How Markets Work – The Economics of Care Homes Spells Trouble For Councils

An understanding of how markets work should be a core element of every procurement professional’s knowledge base, and it is always fascinating to observe how an external change or stimulus (whether driven by the buyer or not) may eventually lead to a change in market behaviour.

Take residential social care in the UK. (Don’t switch off now, this is really interesting – and you will probably be old yourself one day, you know).  If you need to move into a care home, your income and wealth is now assessed. If it is above a certain level, around £23,000, you will have to pay for that care yourself, with rules covering issues such as whether you will be expected to sell your house to cover the costs.

If, on the other hand, you are broke, having either never had any wealth or because you have spent it all on drugs, gambling and Caribbean holidays, then the state will pay – though your local authority (council). But as a squeeze on local authority finances has bitten in recent years, they have got more aggressive in terms of their negotiations with care homes. Councils have used their leverage as major buyers to drive down real prices.

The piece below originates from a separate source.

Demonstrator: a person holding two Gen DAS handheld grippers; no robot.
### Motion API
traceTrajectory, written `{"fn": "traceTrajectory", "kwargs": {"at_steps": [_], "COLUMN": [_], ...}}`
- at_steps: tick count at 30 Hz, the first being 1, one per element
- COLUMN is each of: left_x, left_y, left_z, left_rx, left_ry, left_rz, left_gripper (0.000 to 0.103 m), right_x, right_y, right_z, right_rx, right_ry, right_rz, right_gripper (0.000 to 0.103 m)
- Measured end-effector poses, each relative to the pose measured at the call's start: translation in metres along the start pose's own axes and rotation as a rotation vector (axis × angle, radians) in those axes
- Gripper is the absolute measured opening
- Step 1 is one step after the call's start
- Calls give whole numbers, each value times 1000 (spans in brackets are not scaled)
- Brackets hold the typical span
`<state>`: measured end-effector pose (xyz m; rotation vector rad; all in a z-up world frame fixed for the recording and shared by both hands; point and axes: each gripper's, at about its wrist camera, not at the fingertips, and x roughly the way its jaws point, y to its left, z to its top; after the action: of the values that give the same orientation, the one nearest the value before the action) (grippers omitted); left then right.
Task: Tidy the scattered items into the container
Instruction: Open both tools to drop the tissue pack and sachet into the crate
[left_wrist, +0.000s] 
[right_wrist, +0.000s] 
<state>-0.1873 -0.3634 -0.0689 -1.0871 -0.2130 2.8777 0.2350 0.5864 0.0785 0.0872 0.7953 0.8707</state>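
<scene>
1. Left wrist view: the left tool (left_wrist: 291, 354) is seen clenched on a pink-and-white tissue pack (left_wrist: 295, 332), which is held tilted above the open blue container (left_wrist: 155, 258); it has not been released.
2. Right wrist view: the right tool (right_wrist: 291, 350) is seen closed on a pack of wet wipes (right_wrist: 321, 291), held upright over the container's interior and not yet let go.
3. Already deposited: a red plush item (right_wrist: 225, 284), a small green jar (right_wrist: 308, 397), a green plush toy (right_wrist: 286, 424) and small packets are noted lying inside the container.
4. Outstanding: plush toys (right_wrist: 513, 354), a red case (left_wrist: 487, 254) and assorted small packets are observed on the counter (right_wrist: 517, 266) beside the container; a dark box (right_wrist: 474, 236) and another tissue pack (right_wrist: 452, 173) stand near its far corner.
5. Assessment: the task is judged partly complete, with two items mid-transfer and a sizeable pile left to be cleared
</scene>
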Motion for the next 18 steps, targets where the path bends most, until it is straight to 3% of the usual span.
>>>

In response, care homes have increased their prices charged to individuals – “self-funders” as they tend to be called, to compensate for lower fees from councils.  So a council might be able to buy places in bulk for, say, £500 a week. But the real economic price that the home should be charging is perhaps £600 a week. So if their residents are split 50:50 between council paid and self-funders, then the home needs to charge the self-funders £700 a week to get their total income up to economic levels.

This seems blatantly unfair on self-funders, as well as being an interesting example of a monopsony buyer exerting their power. But, this is unsustainable from a longer-term market perspective, when you look at this carefully. Why? (Have a think for a moment).

Well, this fee structure means that a new market entrant can ignore the council-funded market, come along and offer self-funders a rate of £600 a week (or even a little more), and will clearly take business away from those existing homes charging £700 to subsidise council business. Not only will that be a significant saving, but the new provider can also offer a home that does not take council-funded people, which if you are a snob (or maybe just a realist) may be attractive to customers  – no need to mix with the “poor people” in the dining room!

So the new home does fine, but of course the place that previously had the 50:50 split gradually sees its self-funded residents pass away – and they will not be replaced by new self-funders. Now the home is uneconomic, as the £500 per head from the council is simply not enough. Either the home goes out of business, or it cuts its costs and provides unacceptable service, or it has to get the full economic rate from the council.

This effect does take time, because most existing residents don’t want to swap homes once they are settled in somewhere, even if it would save some money. But eventually, this understandable market reaction is going to lead to capacity issues and serious problems for local authorities, for those people without self-funding – and of course for the taxpayer.